Geodetic and tide gauge measurements of vertical deformation record localized zones of uplift and subsidence that may document critical components of both long and short-period earthquake cycle deformation. In this study, we compare vertical tide gauge data from the Permanent Service for Mean Sea Level (PSMSL) and vertical GPS data from the EarthScope Plate Boundary Observatory (PBO) for 10 approximately co-located station pairs along coastal California from Point Reyes, CA to Ensenada, Mexico. To compare these two datasets, we first truncate both datasets so that they span a common time frame for all stations (2007 - 2012). PSMSL data are treated for both average global sea level rise (~1.8 mm/yr) and global isostatic adjustment. We then calculate a 2-month running mean for tide gauge and a 1-month running mean for GPS datasets to smooth out daily oceanographic or anthropologic disturbances but maintain the overall trend of each dataset. As major ocean-climate signals, such as El Nino, are considered regional features of the Pacific Ocean and likely common to all California tide gauge stations, we subtract a reference sea level record (San Francisco station) from all other stations to eliminate this signal. The GPS and tide gauge data show varying degrees of correlation spanning both 3-month and 4-year time-scales.
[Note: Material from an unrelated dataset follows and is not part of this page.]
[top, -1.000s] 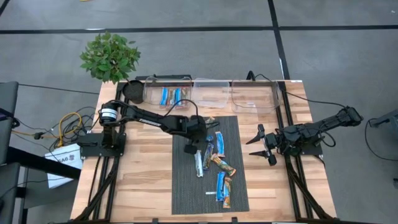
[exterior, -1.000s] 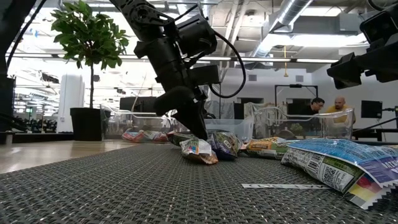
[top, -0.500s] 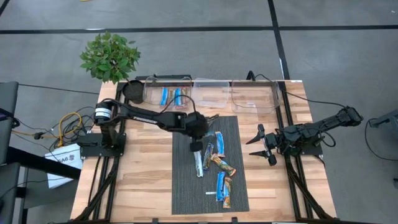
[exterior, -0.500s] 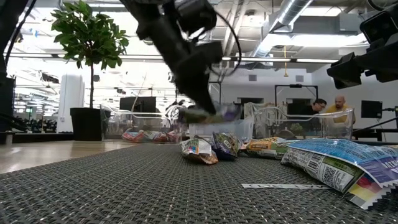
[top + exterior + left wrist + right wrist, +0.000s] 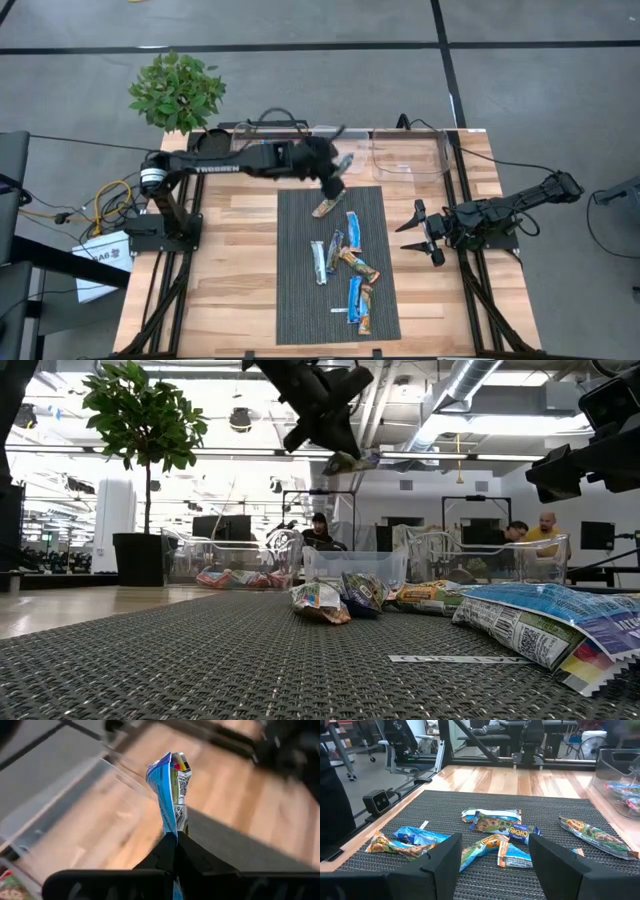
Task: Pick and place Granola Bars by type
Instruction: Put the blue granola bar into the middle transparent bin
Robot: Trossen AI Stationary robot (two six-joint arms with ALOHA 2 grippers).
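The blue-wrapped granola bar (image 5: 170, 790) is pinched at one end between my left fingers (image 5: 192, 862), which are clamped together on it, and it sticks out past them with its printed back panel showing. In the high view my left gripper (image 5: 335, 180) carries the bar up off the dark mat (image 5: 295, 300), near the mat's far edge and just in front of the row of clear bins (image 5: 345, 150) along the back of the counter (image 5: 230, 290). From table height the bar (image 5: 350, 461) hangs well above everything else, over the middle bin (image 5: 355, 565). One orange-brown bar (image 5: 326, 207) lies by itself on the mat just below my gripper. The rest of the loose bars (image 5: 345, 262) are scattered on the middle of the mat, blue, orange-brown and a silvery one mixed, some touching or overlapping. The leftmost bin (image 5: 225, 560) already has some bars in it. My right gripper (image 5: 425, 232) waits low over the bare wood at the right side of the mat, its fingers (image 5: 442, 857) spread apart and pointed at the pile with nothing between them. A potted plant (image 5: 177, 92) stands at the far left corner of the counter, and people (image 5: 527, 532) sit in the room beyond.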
We infer that the slope of vertical displacements are largely controlled by interseismic motions, however displacements from major earthquakes are evident and are required to explain some of the unique signatures in the tide gauge and GPS data. Specifically, we find that stations from both datasets in Southern California show an anomalous trend since the 2010 Baja California earthquake. To further investigate this trend and others, we compare these data to vertical motions estimated by a suite of 3-D viscoelastic earthquake cycle deformation models. Long-term tide gauge time series are well simulated by the models, but short-term time series are not as well predicted; additional parameter adjustments are needed to improve these. Alternatively, both tide gauge and GPS data show a better short-term than long-term correlation; oceanographic and possibly groundwater effects could be responsible for these differences.